Shoppers have been out and crowding the stores for weeks now, and while I like to be one of them I haven’t indulged in a new outfit this year. I put together a new one out of what was in the closet this time.
Believe it or not, there were enough new things hanging in there with the tags still dangling to do a reasonable job without spending any more money. That’s my once in a lifetime thriftiness effort. I’ll spend what I might have spent on clothes at some entertainment Carlos thinks I should have and he wants to take me to.
After Sharon Renaud got finished with my hair, and the Don half of Don and Jane made my nails beautiful, I really looked fairly presentable to celebrate the Resurrection and the Ascension.
Some people (well, at least one guy) celebrated by trying to pull off a house burglary. He left in a hurry when law enforcement arrived. He thought he’d made a clean getaway, but they picked him up almost immediately. He had left behind his ID. Now that’s what you call a not too smart felon.
Unfortunately, there aren’t many like that around. I want to stress there are plenty of felons around, just not like that one.
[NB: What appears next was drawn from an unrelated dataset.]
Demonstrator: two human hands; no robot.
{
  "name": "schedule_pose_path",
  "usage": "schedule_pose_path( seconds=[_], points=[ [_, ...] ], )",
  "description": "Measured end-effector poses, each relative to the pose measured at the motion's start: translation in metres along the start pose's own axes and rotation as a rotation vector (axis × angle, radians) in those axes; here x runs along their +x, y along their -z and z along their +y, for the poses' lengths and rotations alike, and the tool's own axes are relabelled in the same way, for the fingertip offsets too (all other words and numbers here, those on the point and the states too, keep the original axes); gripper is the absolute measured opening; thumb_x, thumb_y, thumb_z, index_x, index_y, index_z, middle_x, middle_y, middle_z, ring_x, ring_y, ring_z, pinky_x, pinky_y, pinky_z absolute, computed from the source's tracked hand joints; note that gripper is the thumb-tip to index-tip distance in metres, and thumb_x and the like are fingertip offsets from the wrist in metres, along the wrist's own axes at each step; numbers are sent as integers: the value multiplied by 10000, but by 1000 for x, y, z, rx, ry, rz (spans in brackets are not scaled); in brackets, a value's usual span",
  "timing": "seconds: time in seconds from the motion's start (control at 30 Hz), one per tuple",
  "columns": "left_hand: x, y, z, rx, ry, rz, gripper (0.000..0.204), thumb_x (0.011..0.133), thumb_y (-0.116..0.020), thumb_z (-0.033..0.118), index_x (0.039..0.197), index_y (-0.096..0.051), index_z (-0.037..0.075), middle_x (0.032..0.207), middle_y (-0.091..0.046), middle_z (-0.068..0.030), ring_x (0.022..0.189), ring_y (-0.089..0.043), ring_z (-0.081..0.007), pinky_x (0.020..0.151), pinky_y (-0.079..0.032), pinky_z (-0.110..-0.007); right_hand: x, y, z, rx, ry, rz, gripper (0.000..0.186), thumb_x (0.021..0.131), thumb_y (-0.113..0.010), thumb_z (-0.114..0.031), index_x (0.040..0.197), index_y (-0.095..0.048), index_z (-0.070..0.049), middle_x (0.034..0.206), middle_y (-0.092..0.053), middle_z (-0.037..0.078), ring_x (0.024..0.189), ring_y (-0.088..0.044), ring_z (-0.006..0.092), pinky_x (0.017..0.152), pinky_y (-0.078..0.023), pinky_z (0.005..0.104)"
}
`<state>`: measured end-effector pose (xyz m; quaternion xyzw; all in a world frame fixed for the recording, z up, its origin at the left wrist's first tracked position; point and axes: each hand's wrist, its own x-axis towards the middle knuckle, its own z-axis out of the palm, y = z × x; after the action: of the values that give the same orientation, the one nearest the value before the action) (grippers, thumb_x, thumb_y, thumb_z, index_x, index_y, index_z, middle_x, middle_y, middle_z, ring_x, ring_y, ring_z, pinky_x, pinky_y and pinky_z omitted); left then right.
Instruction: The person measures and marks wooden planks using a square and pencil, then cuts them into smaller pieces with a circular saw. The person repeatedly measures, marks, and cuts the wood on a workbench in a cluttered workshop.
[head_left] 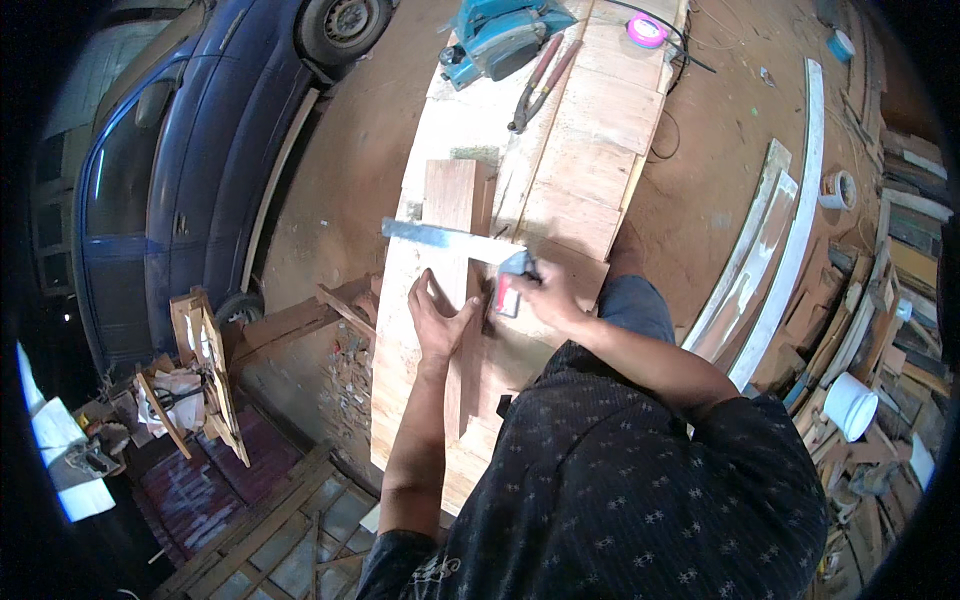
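Observation:
A handsaw (428, 235) lies with its blade across a wooden plank (449, 193) on the workbench. My right hand (550, 297) is closed around the saw's red and dark handle, to the right of the plank; the handle is slightly blurred. Just nearer than the blade, my left hand (441, 322) grips the plank, its thumb and fingers curved over it. A second strip of wood (487, 200) shows along the plank's right side. The plank runs lengthwise on the pale wooden workbench (577, 188).
Pincers (541, 85) with reddish handles and a blue power tool (507, 42) lie at the bench's far end, beside a pink tape roll (647, 31). A blue car (215, 130) stands left. Long boards (790, 255), a white bucket (850, 407) and stacked timber lie right.

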<state>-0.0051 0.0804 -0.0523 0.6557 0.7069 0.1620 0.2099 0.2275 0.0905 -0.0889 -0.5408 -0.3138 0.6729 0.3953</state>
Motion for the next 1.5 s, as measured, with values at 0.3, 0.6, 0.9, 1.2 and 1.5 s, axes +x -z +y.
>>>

This is not only Eastertime; Saturday was the first day of Passover. In case you don’t remember, that’s how Christians and their firstborn children were protected from the threat of the Pharaoh to have all first-born sons killed. The loyal Christians had the sign of the fish painted on the top of their doors so that they would be “passed over” by the executioners.
California is often ballyhooed as the most vulgar state in the union, but in my opinion, Florida has to be equal. While I have to commend the state for at least having its rest stops usable, I have to also criticize some recent visitors. I think I did that to a minor degree once before, but I didn’t spill out all I had to say about it.
California’s stops are nearly always closed for one reason or another. I’ll wager if the ones in our state lured three babes that were outside naked in the grassy area and rubbing suntan lotion on each other, ours would be functional in a hurry. That’s if any of the female travelers let any of their male companions make a stop at one of those with such carefree exhibitioners.
If I were one of the females in transit, I might accidentally bump into one of the carefree sunbathers on my mad dash to the inner stalls. When my errand was finished, I might take time myself to view the show going on outside so I could report to you about what the naked female thinks is worth flaunting these days. But don’t worry, some spoil sport would complain about the women and they’d have to get dressed — or else we’d have a sudden snowstorm.
The whole world seems to be in political turmoil these days. Of course, that seems to be the normal state of affairs in our country but currently things in Peru have taken a tragic turn. I have been interested in the way things are going down there ever since Carlos and I have been married. One truism I have learned is that all the presidents the people elect down there seem to be larcenous. Another truism is that I seem to really like almost all of them. I liked Alberto Fujimori and I liked his daughter but, if I’m not mistaken, she never made it to president.
I really, really, liked Alan Garcia. I am in mourning. That man was fun. If there was even a small fiesta going on, he would join in the dancing with a big smile on his face and burst out in song with the others. They’ve got me wondering if there is any candidate in the lineup now who is an honest player and a good time Charlie besides.
There are many in other countries with citizens who also ask questions about our government. You know they have no reason to do that.
From a list of Enigmas sent to me I thought this was good: “William F. Buckley said: ‘Liberals claim to want to give a hearing to other points of view and then are shocked and offended to find out there ARE other points of view.’ ”
(But mine are the only ones that count.)